En esas semanas nos encontramos ahora, bajo el castigo ante tan desafortunada estrategia de crecimiento y respuesta fácil ante el problema de la precariedad forestal santiaguina. Nos encontramos bajo el castigo de LAS PELUSAS, un fenómeno tan extraño como increíblemente molesto.

Al interior de las Universidades que cuentan con pseudo parques para sus alumnos, la nevazón de estas pelusas blancas, que vienen acompañadas de un poroto verde muy pegajoso, es asombrosa. La sensación es similar a la que vivió Macauly Culkin en 1990, cuando sus padres lo abandonaron en la primera versión de Mi Pobre Angelito, aunque con casi 30 grados de calor y lejos de Los Angeles y Nueva York.

Macauly Culkin, quien disfruta de nieve, mas no de pelusas.

El 40% de las alergias registradas en el mes de noviembre se deben a esas pelusas, que literalmente son el polen del árbol, una especie de semen volando inagotablemente.

Los más felices son los funcionarios de las 3 grandes cadenas de farmacias, que mediante la venta acelerada de loratadina y cloralfenamina aumentan las comisiones que salvan el sueldo ante los aberrantes ganancias bases que pagan sus dueños.

Sin embargo hay un elemento que no sabemos si celebrar por su gran calidad pintoresca u odiar por lo nefasto de su origen.
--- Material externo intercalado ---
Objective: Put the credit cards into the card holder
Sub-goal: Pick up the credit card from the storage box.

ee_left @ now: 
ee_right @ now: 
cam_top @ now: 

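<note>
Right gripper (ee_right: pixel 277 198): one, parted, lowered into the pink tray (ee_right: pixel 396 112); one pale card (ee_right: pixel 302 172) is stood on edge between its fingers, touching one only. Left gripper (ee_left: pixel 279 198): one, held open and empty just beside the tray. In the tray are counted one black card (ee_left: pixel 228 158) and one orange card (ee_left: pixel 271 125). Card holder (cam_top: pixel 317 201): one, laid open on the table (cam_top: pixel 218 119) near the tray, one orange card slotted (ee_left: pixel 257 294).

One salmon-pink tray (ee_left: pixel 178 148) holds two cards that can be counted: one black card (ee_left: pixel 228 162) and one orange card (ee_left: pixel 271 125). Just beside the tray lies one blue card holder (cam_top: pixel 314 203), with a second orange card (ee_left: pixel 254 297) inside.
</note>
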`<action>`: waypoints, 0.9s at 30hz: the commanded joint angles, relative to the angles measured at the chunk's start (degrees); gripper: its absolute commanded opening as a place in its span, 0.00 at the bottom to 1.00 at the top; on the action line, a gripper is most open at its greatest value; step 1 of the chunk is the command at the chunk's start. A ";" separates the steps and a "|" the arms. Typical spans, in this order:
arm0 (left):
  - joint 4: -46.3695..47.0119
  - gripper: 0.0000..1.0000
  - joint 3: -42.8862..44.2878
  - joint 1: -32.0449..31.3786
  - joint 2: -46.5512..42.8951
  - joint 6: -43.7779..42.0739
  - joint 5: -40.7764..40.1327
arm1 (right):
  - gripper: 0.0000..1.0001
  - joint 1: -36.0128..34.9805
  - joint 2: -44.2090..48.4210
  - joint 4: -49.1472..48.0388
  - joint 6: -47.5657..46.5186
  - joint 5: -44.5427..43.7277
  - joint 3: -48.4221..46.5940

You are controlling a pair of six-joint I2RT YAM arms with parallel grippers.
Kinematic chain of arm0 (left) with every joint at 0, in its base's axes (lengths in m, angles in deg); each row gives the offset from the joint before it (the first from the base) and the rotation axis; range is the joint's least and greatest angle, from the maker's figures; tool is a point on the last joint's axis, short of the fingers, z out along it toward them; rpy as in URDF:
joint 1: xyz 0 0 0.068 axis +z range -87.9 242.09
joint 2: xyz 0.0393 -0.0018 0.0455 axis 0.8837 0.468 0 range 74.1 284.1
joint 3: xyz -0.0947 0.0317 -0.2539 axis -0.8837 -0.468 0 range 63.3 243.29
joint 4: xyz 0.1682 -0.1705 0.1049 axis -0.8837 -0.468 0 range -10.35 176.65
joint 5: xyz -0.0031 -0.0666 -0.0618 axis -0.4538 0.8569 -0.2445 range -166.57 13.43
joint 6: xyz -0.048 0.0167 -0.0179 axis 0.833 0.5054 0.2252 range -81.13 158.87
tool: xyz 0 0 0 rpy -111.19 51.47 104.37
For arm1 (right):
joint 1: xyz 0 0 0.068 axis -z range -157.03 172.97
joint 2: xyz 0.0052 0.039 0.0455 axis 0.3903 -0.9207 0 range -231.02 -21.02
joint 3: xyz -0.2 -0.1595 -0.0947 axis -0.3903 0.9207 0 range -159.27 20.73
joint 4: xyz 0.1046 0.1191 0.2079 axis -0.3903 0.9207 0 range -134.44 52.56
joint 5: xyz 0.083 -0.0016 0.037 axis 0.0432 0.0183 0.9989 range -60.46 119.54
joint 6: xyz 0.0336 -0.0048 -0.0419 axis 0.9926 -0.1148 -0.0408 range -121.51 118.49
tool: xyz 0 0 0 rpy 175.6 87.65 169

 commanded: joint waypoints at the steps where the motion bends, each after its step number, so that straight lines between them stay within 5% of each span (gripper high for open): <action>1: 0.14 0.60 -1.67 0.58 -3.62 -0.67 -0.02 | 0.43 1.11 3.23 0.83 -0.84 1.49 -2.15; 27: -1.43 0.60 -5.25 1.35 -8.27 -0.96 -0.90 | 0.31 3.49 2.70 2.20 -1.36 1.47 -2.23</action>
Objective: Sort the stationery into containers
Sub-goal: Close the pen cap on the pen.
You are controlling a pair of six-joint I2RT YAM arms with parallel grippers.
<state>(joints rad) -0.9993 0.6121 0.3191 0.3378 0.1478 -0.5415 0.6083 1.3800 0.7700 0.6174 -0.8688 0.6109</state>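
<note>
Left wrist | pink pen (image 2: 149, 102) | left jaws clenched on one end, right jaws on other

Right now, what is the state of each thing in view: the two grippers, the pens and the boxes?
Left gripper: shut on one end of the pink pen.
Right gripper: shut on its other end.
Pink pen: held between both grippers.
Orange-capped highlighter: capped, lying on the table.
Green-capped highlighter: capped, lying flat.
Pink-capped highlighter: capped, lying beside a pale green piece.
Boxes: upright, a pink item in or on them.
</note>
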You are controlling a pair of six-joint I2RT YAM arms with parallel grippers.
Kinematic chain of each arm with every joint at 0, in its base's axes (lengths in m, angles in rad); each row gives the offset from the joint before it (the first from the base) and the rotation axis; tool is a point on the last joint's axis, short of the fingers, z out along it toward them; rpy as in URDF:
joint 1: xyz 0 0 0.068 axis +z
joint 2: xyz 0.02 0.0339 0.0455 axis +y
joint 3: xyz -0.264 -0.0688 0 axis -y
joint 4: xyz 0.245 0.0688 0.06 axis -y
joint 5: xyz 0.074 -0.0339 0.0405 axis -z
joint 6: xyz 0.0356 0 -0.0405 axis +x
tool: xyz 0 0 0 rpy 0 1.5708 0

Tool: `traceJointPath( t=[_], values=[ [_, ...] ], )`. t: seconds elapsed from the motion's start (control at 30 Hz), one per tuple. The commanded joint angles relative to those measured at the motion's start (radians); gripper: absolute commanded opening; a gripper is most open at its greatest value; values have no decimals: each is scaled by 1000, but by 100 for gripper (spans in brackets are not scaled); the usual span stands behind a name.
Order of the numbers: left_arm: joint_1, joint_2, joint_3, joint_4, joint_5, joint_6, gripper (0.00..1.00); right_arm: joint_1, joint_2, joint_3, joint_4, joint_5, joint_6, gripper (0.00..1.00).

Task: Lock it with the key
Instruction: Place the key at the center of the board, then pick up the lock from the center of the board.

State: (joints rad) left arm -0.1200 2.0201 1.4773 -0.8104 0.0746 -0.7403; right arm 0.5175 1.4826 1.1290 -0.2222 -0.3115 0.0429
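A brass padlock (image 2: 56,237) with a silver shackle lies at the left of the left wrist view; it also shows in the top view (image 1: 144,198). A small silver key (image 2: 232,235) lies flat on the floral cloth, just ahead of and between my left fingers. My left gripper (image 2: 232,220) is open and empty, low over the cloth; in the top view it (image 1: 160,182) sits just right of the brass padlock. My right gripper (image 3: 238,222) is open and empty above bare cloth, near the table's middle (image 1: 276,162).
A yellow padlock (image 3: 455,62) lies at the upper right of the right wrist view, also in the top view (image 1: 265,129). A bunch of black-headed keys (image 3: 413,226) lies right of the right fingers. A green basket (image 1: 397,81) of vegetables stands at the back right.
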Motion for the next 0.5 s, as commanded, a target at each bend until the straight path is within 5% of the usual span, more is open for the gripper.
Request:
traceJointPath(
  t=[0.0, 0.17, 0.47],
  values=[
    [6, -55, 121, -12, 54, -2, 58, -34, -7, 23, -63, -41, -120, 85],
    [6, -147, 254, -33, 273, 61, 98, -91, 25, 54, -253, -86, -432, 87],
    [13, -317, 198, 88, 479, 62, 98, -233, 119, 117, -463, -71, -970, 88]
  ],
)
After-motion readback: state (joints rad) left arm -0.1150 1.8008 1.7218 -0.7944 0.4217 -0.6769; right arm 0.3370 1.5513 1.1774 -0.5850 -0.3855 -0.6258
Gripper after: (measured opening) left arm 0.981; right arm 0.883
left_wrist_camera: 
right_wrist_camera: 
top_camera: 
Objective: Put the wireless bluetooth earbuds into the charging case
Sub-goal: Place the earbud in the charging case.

En medio de la alergia masiva ha emergido un mito urbano que asegura que fue la mismísima señora LUCIA HIRIART DE PINOCHET quien trajo el plátano oriental al país, casi como obra de beneficencia.

La señora Lucía, quizás celebrando su posible obra oriental.

Para vuestra tranquilidad, nuestro equipo ya se encuentra repartido entre Vitacura y Los Boldos investigando tal información.

En todo caso, y fuera de cualquier mitología, es recomendable para los alérgicos que huyan más del pasto que de los plátanos, ya que un estudio asegura que él es responsable del 70% de las alergías primaverales en tiempos de paz (es decir, cuando desaparecen las pelusas-semen).